Your task is to print, exactly and only, the lines from the start of the entries below through the line with "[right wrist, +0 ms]". Include both ends, but skip the pictures.

▶ _Entries taken from a collection_:
[Start of section]

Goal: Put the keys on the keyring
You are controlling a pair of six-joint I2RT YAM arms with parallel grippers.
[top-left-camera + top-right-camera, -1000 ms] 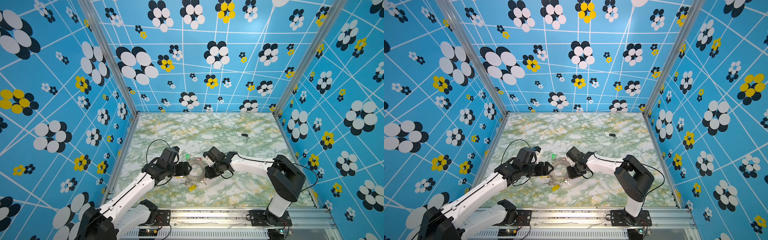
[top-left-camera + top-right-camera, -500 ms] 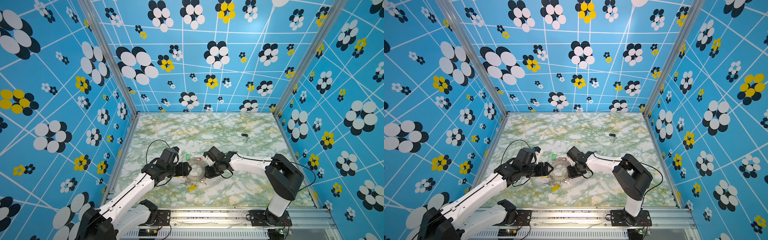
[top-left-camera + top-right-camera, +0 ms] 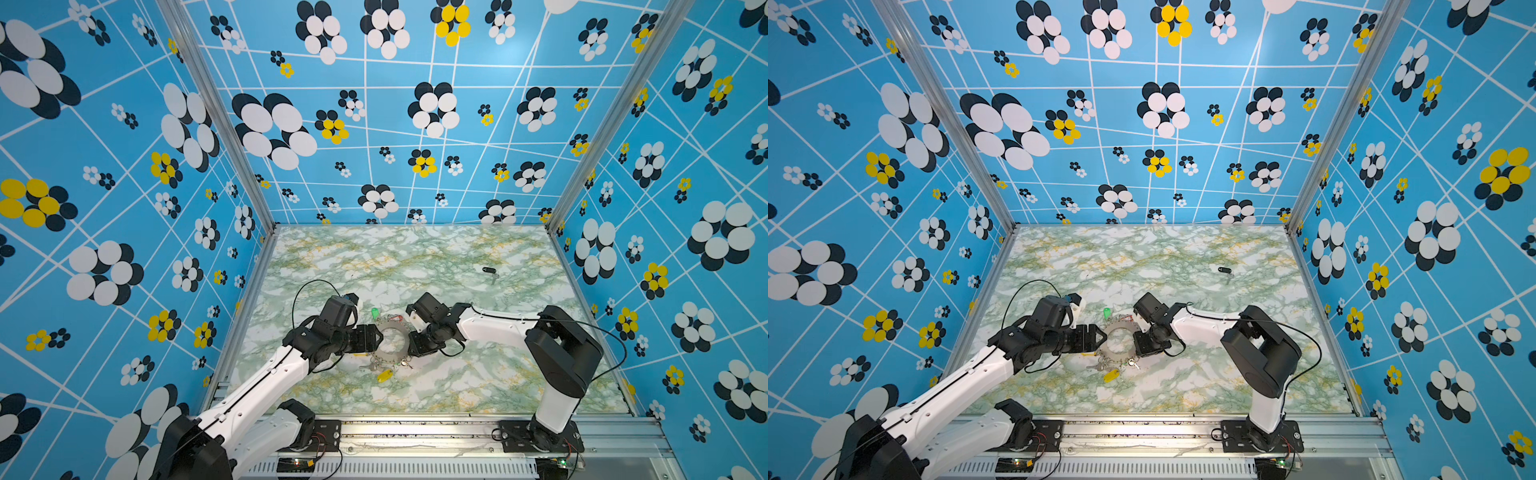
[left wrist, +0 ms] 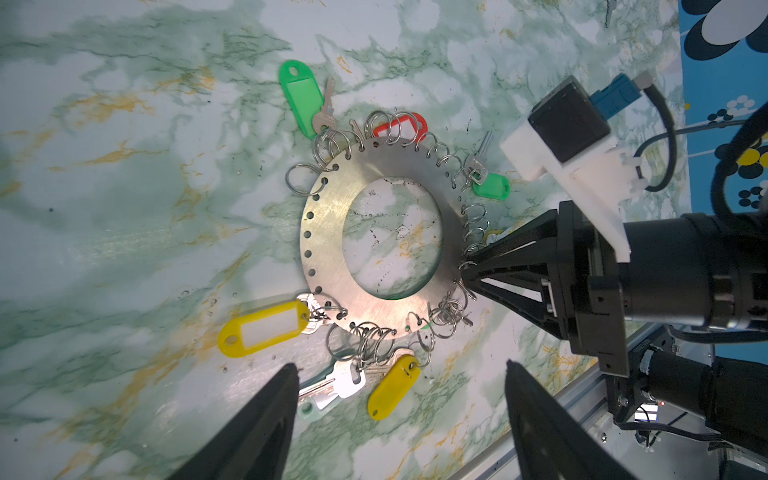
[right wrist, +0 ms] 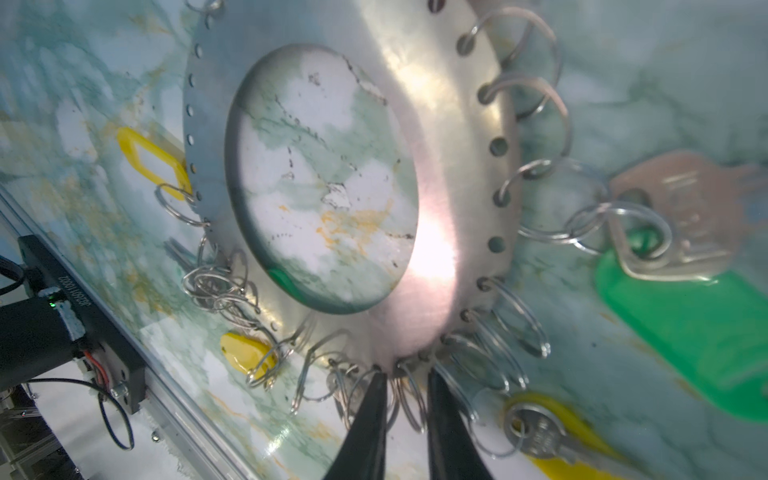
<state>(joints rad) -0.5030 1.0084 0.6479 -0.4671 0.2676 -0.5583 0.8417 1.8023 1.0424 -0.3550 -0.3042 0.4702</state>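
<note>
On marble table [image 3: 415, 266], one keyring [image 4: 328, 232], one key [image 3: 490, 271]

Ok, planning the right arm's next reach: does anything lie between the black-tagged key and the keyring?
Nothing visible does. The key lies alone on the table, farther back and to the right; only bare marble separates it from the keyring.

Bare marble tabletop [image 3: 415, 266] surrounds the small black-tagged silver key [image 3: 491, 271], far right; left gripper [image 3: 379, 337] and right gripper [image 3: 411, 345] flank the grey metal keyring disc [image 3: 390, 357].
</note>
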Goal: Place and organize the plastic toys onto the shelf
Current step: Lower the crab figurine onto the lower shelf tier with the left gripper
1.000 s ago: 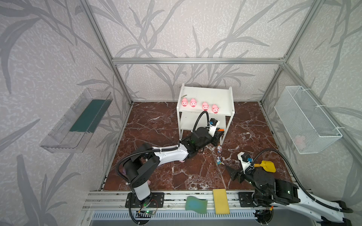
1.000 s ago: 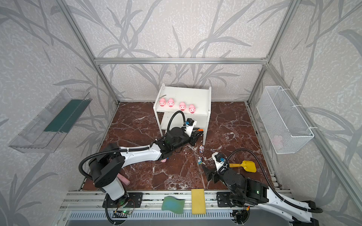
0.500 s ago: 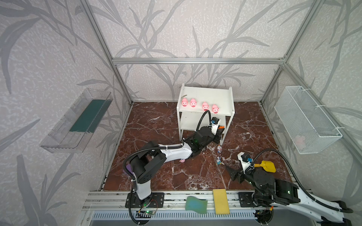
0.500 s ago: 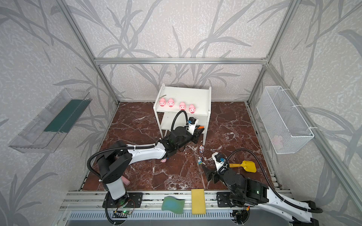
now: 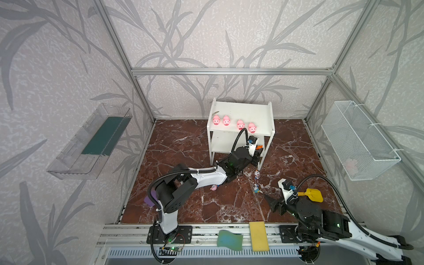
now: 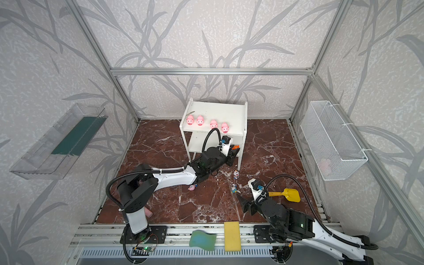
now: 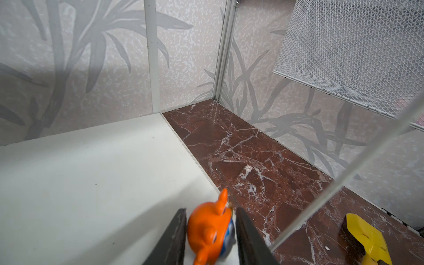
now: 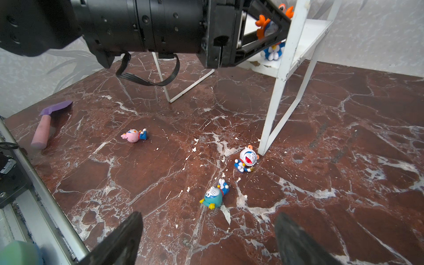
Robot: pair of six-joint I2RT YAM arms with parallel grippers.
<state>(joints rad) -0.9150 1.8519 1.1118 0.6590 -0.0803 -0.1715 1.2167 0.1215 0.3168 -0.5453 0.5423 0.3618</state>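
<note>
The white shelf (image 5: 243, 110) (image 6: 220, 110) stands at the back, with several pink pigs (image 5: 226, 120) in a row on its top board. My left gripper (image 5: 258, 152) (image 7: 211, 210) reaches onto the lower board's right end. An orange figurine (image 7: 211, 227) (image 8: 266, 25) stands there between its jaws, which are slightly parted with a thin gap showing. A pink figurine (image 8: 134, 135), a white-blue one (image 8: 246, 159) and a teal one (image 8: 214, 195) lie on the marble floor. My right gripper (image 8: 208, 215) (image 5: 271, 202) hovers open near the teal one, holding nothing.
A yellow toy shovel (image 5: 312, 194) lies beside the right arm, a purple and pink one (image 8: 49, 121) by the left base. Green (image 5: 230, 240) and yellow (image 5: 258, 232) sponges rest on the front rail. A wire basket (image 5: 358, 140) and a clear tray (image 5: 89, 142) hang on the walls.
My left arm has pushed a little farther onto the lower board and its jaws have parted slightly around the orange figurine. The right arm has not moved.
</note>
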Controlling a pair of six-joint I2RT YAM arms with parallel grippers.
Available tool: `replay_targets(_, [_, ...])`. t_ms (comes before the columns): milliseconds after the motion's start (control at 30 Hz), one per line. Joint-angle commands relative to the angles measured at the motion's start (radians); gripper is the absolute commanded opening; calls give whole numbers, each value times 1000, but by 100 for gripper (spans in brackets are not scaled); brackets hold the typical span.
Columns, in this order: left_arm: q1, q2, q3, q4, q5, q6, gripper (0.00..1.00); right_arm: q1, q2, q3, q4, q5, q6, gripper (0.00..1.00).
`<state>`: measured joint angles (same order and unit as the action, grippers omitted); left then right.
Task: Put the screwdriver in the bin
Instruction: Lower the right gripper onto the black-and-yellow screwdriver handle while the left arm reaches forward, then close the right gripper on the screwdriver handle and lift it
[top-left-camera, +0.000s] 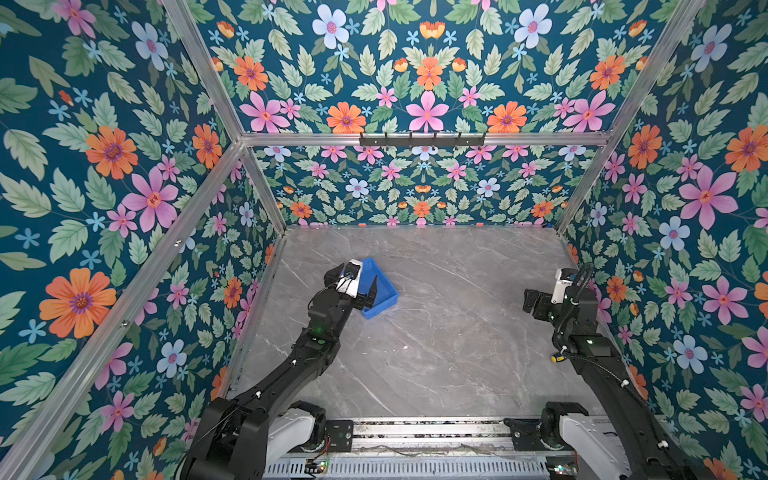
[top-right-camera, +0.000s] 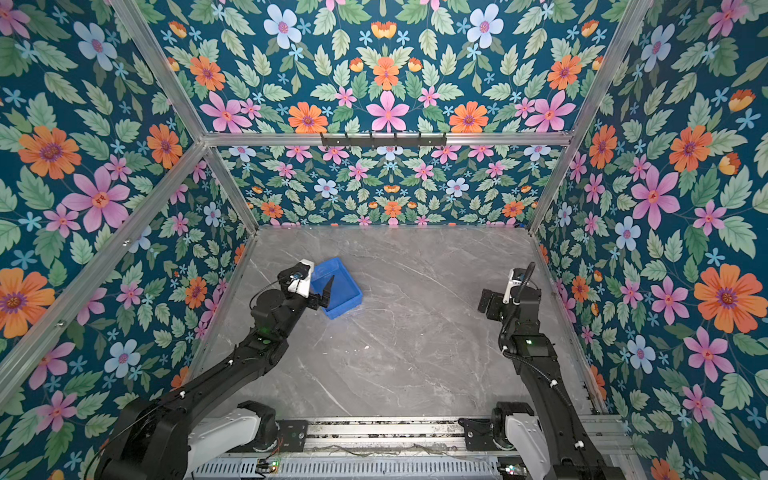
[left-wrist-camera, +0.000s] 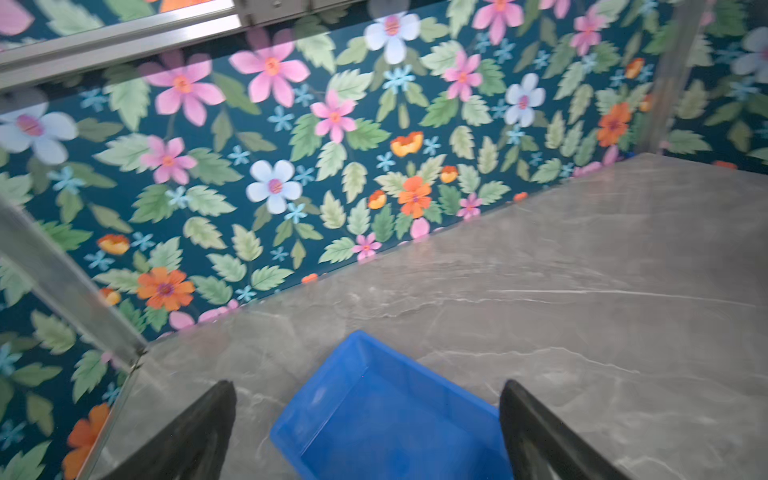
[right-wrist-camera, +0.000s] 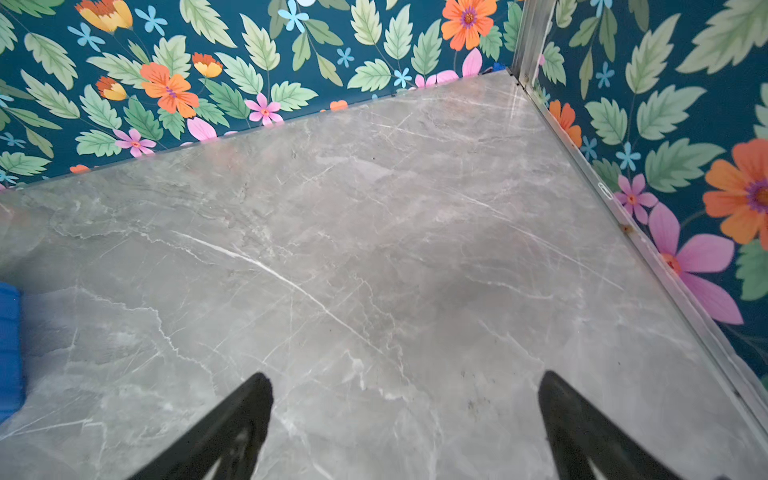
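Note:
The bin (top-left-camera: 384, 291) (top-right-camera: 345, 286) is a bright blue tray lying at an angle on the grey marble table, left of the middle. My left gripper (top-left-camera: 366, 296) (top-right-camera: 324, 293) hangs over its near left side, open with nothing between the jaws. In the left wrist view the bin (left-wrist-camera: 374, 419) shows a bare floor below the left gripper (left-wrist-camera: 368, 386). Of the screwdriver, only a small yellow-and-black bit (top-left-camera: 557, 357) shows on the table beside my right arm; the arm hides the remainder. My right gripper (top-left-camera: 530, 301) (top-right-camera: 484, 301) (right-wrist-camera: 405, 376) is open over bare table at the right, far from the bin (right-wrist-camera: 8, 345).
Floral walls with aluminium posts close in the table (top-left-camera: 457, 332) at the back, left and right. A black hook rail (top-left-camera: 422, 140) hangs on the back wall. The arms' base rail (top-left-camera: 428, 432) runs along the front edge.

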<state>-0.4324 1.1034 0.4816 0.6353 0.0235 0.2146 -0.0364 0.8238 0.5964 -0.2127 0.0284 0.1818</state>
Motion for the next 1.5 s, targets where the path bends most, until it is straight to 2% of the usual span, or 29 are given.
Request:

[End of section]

▶ _Result_:
Goal: Put the keys on the keyring
You are controlling a pair of six-joint I2RT YAM arms with parallel grippers.
[top-left-camera + top-right-camera, -1000 ms] 
[top-left-camera + top-right-camera, -500 ms] 
[top-left-camera + top-right-camera, +0 ms] 
[left wrist, +0 ms] 
[right wrist, +0 ms] 

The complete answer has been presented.